I have a problem that is almost exactly the same as this problem, anyone who knows how to solve this problem, please reply to me, thank you!

pengfei-chen commented 1 year ago

Alright, can you reduce your example to a minimal example that will cause the issue. It makes it easier for others to debug it. As far as I understand, the example that you shared works fine because it's only a single series.

You can use one of our smaller datasets for this as a series (and then just make a list of it).

import torch
from darts.models import TFTModel
from darts.datasets import AirPassengersDataset

if __name__ == "__main__": 
    torch.multiprocessing.freeze_support()
    series = AirPassengersDataset().load()
    series = [series] * 10

    model = TFTModel(
        input_chunk_length=12,
        output_chunk_length=6,
        add_relative_index=True
        pl_trainer_kwargs={"accelerator": "gpu", "devices": "auto"}
    )
    model.fit(series, epochs=10)
    preds = model.predict(n=6, series=series, num_samples=100)
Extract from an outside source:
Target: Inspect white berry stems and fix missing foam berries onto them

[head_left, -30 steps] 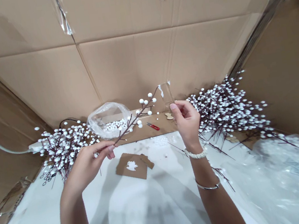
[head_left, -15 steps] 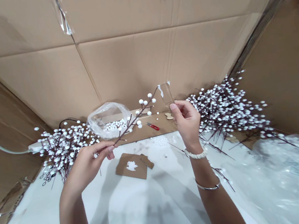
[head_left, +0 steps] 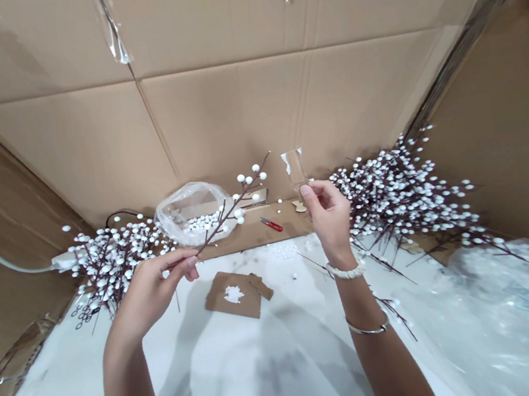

Does the above work for you or not?

Hello, I am faced with almost exactly the same problem as this one. When can this problem be fixed, or can you provide some solutions?

KoustavDS commented 1 year ago

Hi .. any update on this specific issue

madtoinou commented 8 months ago

Hi, a solution seems to have been suggested in #2265. Can you check if it solves the problem?